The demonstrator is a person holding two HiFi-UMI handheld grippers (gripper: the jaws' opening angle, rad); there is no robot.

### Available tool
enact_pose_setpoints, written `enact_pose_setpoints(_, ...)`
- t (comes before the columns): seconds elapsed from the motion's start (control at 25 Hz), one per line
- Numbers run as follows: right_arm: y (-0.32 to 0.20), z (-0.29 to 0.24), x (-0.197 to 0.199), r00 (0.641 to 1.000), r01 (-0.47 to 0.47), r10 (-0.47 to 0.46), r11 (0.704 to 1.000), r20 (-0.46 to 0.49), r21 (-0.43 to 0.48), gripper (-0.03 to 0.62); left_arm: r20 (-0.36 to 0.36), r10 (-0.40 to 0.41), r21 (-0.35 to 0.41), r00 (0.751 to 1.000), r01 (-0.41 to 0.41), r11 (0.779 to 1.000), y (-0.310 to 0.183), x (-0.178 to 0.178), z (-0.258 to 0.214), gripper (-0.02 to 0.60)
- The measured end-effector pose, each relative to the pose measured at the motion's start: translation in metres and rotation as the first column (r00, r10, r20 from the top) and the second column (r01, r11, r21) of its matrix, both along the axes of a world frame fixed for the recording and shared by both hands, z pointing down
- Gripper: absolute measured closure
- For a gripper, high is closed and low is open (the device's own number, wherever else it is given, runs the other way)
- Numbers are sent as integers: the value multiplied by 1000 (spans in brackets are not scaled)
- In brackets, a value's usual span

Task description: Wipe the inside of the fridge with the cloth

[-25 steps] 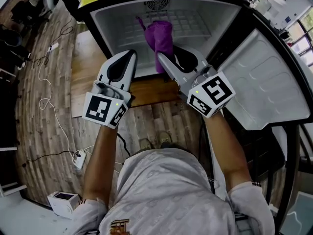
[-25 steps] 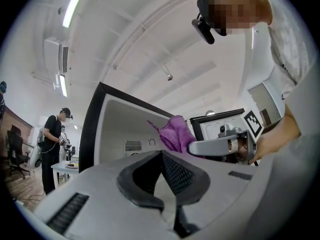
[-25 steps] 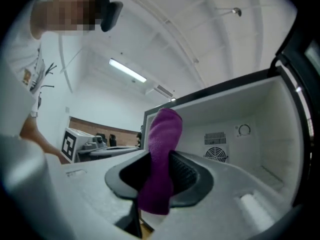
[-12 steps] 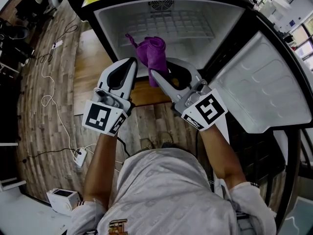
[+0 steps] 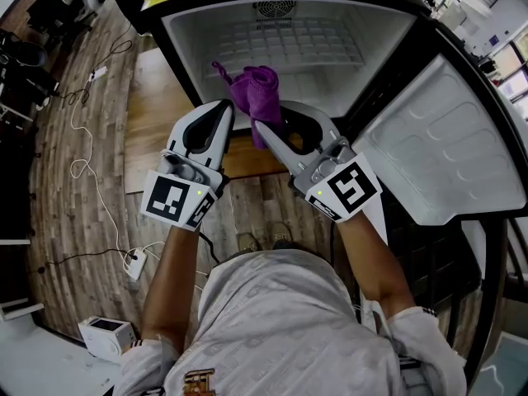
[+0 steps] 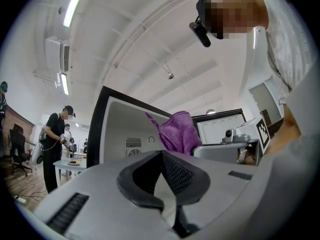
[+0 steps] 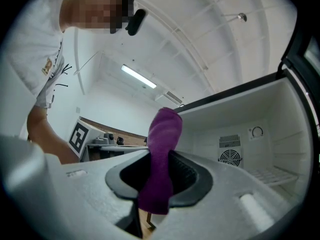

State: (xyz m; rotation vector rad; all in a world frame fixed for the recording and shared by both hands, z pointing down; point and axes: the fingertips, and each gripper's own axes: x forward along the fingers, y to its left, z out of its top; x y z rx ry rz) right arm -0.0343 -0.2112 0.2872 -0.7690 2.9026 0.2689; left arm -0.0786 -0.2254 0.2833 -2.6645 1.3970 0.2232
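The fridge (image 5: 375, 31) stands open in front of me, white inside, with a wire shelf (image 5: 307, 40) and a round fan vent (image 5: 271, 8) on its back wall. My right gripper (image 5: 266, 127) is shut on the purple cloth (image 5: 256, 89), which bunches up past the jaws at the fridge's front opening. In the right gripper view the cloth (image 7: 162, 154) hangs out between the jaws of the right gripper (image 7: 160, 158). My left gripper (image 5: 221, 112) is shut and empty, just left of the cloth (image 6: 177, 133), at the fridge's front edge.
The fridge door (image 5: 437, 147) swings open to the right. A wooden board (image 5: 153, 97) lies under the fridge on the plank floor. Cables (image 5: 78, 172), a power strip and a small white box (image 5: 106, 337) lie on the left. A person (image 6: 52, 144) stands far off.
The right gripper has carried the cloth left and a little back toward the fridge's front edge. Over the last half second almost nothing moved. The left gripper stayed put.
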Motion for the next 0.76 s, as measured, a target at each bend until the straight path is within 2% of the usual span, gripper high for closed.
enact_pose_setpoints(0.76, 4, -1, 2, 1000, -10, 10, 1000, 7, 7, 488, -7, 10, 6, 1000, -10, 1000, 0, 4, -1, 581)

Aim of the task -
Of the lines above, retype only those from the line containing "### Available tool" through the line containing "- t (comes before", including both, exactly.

Exercise result -
### Available tool
enact_pose_setpoints, written `enact_pose_setpoints(_, ...)`
- t (comes before the columns): seconds elapsed from the motion's start (control at 25 Hz), one per line

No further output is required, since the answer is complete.